In [1]:
import os
import time
import sys
import pandas as pd
import tensorflow as tf
import help_functions as hf
from configs import configs
import urllib


Using TensorFlow backend.


In [5]:

hf.setup_gpu(gpu_nr=0) # if some of the GPUs is busy, choose one (0 or 1)

# ===========================================
# =========== HYPER-PARAMETERS ==============
# ===========================================

config = configs[0]
print(config)
os.mkdir(config['results_folder'])

# Save outputs to log file
# old_stdout = sys.stdout
# log_file = open(config['results_folder'] + '/log.txt', 'w')
# sys.stdout = log_file


# ============================================
# ================= LOAD DATA ================
# ============================================
train, _ = hf.get_flow(df_file=config['data_folder'] + '/train_df.json.bz2',
                              batch_size=config['batch_size'],
                              image_dimension=config['image_dimension'])
print('LOG: finished getting training flow')

y_true = hf.get_y_true(shape=(train.samples, len(train.class_indices)), classes=train.classes)

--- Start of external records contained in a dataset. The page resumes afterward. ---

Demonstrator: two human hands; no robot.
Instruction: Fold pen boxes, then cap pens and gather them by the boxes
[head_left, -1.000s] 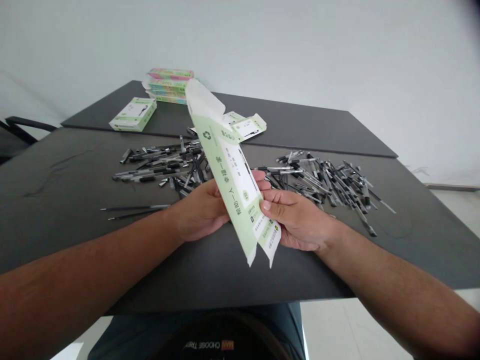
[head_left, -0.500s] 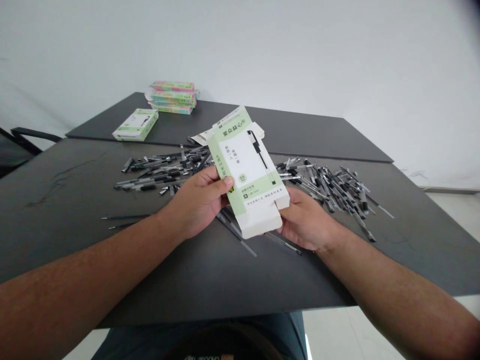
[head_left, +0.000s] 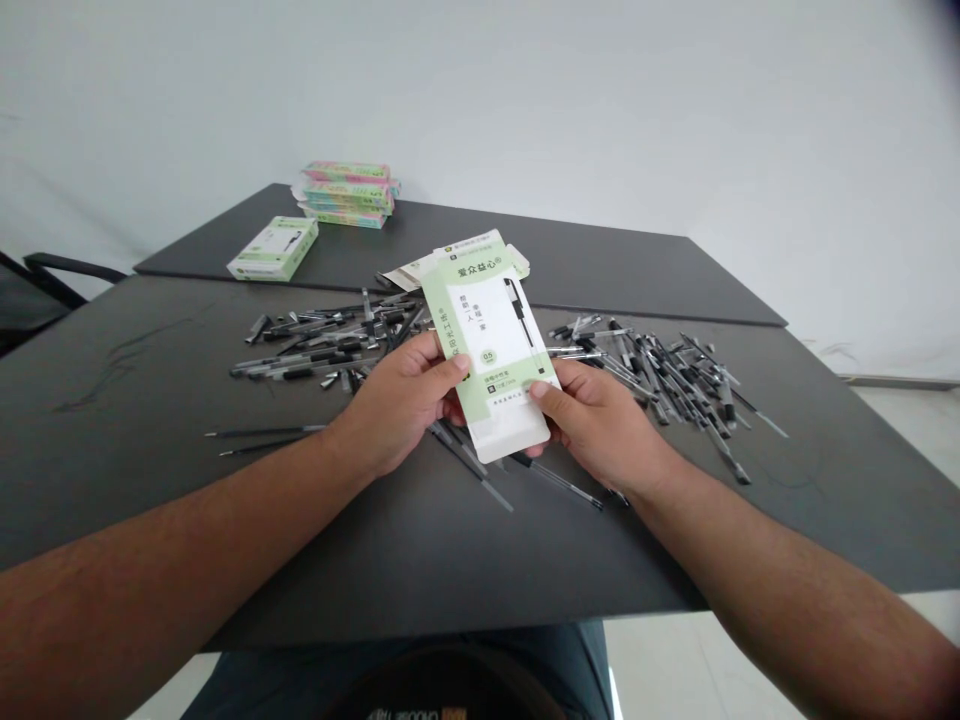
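Note:
Both hands hold a light green and white pen box (head_left: 491, 350) above the dark table (head_left: 150, 480). My left hand (head_left: 397, 405) grips its left edge, thumb on the front face. My right hand (head_left: 600, 425) grips its lower right corner, thumb on the near end flap. The box's printed front faces me, with a pen picture on it. Under and behind the box lie loose black pens: one heap to the left (head_left: 330, 340) and one to the right (head_left: 660, 375). A few single pens (head_left: 469, 465) lie just below my hands.
A shut green box (head_left: 274, 248) lies at the far left, and a stack of green and pink boxes (head_left: 346, 193) stands behind it. A flattened box (head_left: 405, 272) lies behind the held one. A black chair arm (head_left: 45, 275) shows at the left edge.
The box was turned from edge-on to face me, then lowered slightly. My right thumb moved onto its near end and the white flap there folded in.

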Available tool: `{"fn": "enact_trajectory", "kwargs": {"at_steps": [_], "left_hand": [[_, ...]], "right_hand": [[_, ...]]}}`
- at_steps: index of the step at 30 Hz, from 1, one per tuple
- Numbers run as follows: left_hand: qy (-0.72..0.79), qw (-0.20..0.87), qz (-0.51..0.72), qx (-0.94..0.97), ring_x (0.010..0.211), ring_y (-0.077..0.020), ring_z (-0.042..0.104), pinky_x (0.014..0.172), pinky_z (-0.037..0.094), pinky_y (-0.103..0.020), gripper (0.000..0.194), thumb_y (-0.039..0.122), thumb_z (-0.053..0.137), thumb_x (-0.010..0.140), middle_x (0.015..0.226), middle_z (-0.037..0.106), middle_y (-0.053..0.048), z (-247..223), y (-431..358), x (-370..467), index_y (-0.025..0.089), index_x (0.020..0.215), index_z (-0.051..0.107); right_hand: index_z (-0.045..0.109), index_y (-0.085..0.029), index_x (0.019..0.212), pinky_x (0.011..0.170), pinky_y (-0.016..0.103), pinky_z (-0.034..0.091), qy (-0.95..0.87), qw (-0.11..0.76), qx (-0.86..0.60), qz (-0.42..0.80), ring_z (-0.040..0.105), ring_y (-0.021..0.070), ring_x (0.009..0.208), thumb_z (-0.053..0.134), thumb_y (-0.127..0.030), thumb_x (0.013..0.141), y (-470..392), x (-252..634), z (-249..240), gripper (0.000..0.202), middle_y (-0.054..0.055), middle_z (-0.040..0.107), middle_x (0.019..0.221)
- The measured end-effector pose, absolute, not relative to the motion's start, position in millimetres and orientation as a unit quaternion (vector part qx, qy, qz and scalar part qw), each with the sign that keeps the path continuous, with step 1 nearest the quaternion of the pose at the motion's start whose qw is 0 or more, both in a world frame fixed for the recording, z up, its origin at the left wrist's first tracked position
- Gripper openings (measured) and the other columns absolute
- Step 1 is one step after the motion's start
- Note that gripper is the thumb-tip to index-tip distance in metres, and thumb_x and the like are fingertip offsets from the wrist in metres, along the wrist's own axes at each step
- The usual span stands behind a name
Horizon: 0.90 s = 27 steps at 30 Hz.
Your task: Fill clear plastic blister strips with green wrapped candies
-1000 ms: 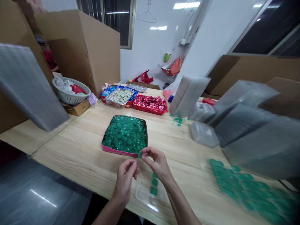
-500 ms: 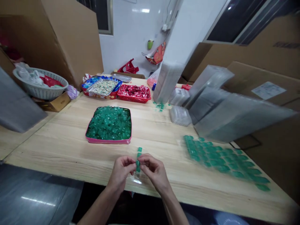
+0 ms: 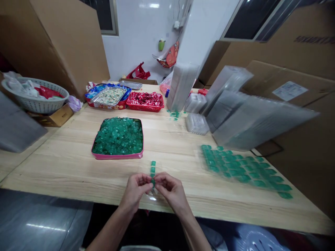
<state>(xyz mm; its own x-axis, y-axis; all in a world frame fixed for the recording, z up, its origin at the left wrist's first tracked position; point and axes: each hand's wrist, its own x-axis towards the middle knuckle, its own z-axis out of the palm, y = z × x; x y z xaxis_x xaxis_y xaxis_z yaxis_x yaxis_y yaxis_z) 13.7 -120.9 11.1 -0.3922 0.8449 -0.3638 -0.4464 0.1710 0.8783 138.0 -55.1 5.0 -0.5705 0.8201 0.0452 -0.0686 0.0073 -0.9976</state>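
Observation:
My left hand (image 3: pixel 136 192) and my right hand (image 3: pixel 171 191) meet near the table's front edge. Their thumbs and fingertips pinch a small translucent green piece (image 3: pixel 153 182) from both sides. Under the fingers lies a clear plastic tray (image 3: pixel 152 198), its outline hard to make out. A short column of green squares (image 3: pixel 153 163) runs away from my fingertips in it. Beyond my left hand stands a pink-rimmed tray (image 3: pixel 119 156) heaped with green pieces (image 3: pixel 117 136).
On the right, clear sheets filled with rows of green pieces (image 3: pixel 243 170) lie before stacked clear plastic trays (image 3: pixel 235 118). A red basket (image 3: pixel 145 108) of red packets and a metal tray (image 3: pixel 110 96) stand at the back. A grey colander (image 3: pixel 36 101) sits left.
The view has turned slightly right, so the table's things sit further left. My hands stay together at the column, where another green square now shows just beyond my fingertips.

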Motion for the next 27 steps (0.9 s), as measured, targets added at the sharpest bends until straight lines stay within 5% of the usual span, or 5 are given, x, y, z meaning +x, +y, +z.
{"fn": "enact_trajectory", "kwargs": {"at_steps": [8,17,23,27], "left_hand": [[0.548,0.521,0.616,0.221,0.060,-0.0107,0.054,0.059,0.041,-0.021,0.019,0.006,0.067,0.049,0.062,0.061,0.001,16.5,-123.2,11.0,0.013,0.066,0.065],[0.577,0.499,0.574,0.297,0.060,-0.0112,0.053,0.059,0.040,-0.021,0.013,0.008,0.063,0.055,0.063,0.060,0.000,13.3,-121.4,5.0,0.014,0.066,0.062],[0.668,0.427,0.466,0.393,0.055,-0.0131,0.052,0.055,0.039,-0.023,0.011,0.007,0.055,0.061,0.057,0.058,0.000,-3.0,-129.3,7.9,0.014,0.063,0.063],[0.726,0.324,0.366,0.484,0.060,-0.0136,0.052,0.059,0.037,-0.024,0.018,0.002,0.050,0.062,0.062,0.056,0.000,-0.9,-135.2,14.3,0.015,0.063,0.062]], "right_hand": [[0.061,-0.018,0.074,0.054,0.021,0.041,-0.609,0.323,-0.285,0.666,0.050,0.0104,0.058,0.070,-0.022,0.065,-57.2,136.2,10.2,0.013,-0.001,0.056,0.070],[0.059,-0.017,0.080,0.057,0.021,0.040,-0.604,0.244,-0.315,0.690,0.051,0.0106,0.060,0.070,-0.027,0.067,-54.2,139.1,8.5,0.020,-0.002,0.056,0.066],[0.057,-0.017,0.073,0.052,0.022,0.036,-0.694,0.195,-0.352,0.597,0.046,0.0111,0.055,0.058,-0.020,0.073,-65.4,145.0,-2.1,0.003,-0.003,0.051,0.059],[0.059,-0.017,0.070,0.056,0.023,0.036,-0.786,0.178,-0.381,0.453,0.049,0.0129,0.060,0.052,-0.011,0.073,-75.2,146.5,-7.4,0.009,-0.001,0.053,0.064]]}}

val_stop, val_stop_df = hf.get_flow(df_file=config['data_folder'] + '/val_df.json.bz2',
                          batch_size=config['batch_size'],
                          image_dimension=config['image_dimension'])
print(f'val_stop_df shape: {val_stop_df.shape}')
print('LOG: Got the validation flow')


2 Physical GPUs, 1 Logical GPU
{'batch_size': 64, 'epochs': 100, 'image_dimension': 64, 'monitor': 'pr_auc', 'random_initialization': False, 'class_weights': False, 'hierarchical': False, 'loss_function': 'sample_weight', 'data_folder': '/home/matvieir/wiki_image_classification/src/classification/data/jpg-data', 'results_folder': 'results_paper/230703_sample_weight_100epochs'}
Found 70000 validated image filenames belonging to 28 classes.
LOG: finished getting training flow
Found 7500 validated image filenames belonging to 28 classes.
val_stop_df shape: (7500, 5)
LOG: Got the validation flow


In [6]:
# Load human-labeled set
def get_human_flow(human_df_address):
    human_df = pd.read_parquet(human_df_address)
    human_df['labels'] = human_df.apply(lambda x: list(x.labels), axis=1) # otherwise the labels column will be a list of lists
    human_df['url'] = human_df.apply(lambda x: '/scratch/WIT_Dataset/images/' + x.url.split('/wikipedia/commons/')[1], axis=1)
    human_df['url'] = human_df['url'].apply(lambda encoded_filename : urllib.parse.unquote(encoded_filename).encode().decode('unicode-escape'))
    print(f'----------------------- \nhuman_df shape: {human_df.shape}\n\n\n')
    human, human_df = hf.get_flow(df=human_df, batch_size=config['batch_size'], image_dimension=config['image_dimension'])
    return human, human_df
human, human_df = get_human_flow('../../data/evaluation/annotated_validation.parquet')

----------------------- 
human_df shape: (327, 5)



Found 285 validated image filenames belonging to 28 classes.




In [7]:
# ============================================
# ============= CREATE MODEL =================
# ============================================
print('LOG: creating model')
start = time.time()
model = hf.create_model(n_labels=len(train.class_indices), 
                        image_dimension=config['image_dimension'],
                        random_initialization=config['random_initialization'],
                        loss=config['loss_function'],
                        y_true=y_true)

LOG: creating model

Number of layers in basemodel: 339
Model: "sequential"
_________________________________________________________________
Layer (type)                 Output Shape              Param #   
efficientnetb2 (Functional)  (None, 2, 2, 1408)        7768569   
_________________________________________________________________
flatten (Flatten)            (None, 5632)              0         
_________________________________________________________________
dense (Dense)                (None, 128)               721024    
_________________________________________________________________
dense_1 (Dense)              (None, 28)                3612      
Total params: 8,493,205
Trainable params: 8,425,630
Non-trainable params: 67,575
_________________________________________________________________


In [69]:
# train.reset()
# val_stop.reset()
# human.reset()

In [8]:
# import csv
# class EvaluateCallback(tf.keras.callbacks.Callback):
#     def __init__(self, human_dataflow, val_dataflow, history_csv_path):
#         super(EvaluateCallback, self).__init__()
#         # self.human_dataflow = human_dataflow
#         # self.val_dataflow = val_dataflow
#         self.history_csv_path = history_csv_path
#         print('model summary from EvaluateCallback')
#         model.summary()

#     def on_epoch_end(self, epoch, logs=None):

#         print('\n---------- PREDICTING VAL ---------')
#         # val_evaluation_results = model.evaluate(val_stop, verbose=1)
#         # print(f'\nval_evaluation_results: {val_evaluation_results}')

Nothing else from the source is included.